Unfortunately, we did fall into sin. We succumbed to temptation. We have pursued our own interest in everything. So the whole creation suffers. St. Paul wrote that it was “subjected to futility, not of its own will but by the will of the one who subjected it, in hope that the creation itself will be set free from its bondage to decay and will obtain the freedom of the glory of the children of God” (Romans 8:20-21). In other words, when human beings are finally restored to their true destiny, nature will also share in this release from “bondage to decay.” We are promised a new earth as well as a new heaven in the reign of Christ.
Living in the hope of the new creation we do what we can to renew it now. Individuals doing what they can to clean up or preserve the environment are an inspiration to other individuals. So an environmental movement spreads around the earth and pressures government and private industry to take steps to reverse the effects of the degradation of the planet. We may even take steps to reverse environmental degradation where we had little or nothing to do with it. That’s our job as stewards of creation.

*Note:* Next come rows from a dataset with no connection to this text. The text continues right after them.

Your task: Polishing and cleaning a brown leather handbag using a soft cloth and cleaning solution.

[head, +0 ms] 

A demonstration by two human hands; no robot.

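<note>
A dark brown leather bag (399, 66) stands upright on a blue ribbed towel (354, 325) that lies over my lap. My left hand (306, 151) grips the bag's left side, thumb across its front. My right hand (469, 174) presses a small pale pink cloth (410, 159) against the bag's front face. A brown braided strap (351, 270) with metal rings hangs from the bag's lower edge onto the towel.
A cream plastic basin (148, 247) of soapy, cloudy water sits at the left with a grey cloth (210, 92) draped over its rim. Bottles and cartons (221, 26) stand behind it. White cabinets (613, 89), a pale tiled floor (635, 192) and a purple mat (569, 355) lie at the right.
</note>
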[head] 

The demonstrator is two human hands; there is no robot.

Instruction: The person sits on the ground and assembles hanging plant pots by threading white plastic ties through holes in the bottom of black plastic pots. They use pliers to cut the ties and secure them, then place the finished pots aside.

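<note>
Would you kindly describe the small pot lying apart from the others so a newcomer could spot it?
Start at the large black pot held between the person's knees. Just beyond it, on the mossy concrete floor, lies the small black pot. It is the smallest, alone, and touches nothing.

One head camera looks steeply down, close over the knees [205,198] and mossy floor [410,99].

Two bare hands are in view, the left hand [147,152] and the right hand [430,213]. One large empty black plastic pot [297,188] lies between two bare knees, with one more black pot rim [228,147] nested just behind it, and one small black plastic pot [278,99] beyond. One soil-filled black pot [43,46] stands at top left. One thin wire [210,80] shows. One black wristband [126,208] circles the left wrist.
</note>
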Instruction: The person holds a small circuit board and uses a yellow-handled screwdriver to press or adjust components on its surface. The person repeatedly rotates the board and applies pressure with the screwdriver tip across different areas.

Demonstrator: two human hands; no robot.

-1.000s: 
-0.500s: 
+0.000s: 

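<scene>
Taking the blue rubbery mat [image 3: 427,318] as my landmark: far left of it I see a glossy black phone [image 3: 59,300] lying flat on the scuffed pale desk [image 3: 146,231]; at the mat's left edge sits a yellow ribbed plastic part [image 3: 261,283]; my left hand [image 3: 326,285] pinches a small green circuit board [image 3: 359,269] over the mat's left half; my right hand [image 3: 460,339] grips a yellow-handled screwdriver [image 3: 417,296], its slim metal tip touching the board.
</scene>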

That’s why we don’t need to discount the earth’s own natural climate changes in order to recognize humanly-produced climate changes.
Red Cross sponsored cleanup in Sri Lanka
Our commission to have dominion over the earth gives us the responsibility to deal with whatever adversely affects God’s creation, including the other creatures of the earth as well as our human brothers and sisters. And that will undoubtedly require a lot of changed minds and hearts. This evangelical call for conversion may be the main spiritual benefit of Pope Francis’ encyclical. That global conversion is needed now. At the current rate of global warming the destiny of life on Earth depends on it.
Pastor Frank Senn

Robert
Apparently the pope also ties care of creation to care for unborn babies. How can one care for creation (nature) without caring for creation (embryonic life)?
Frank Senn
Catholic social teaching is holistic.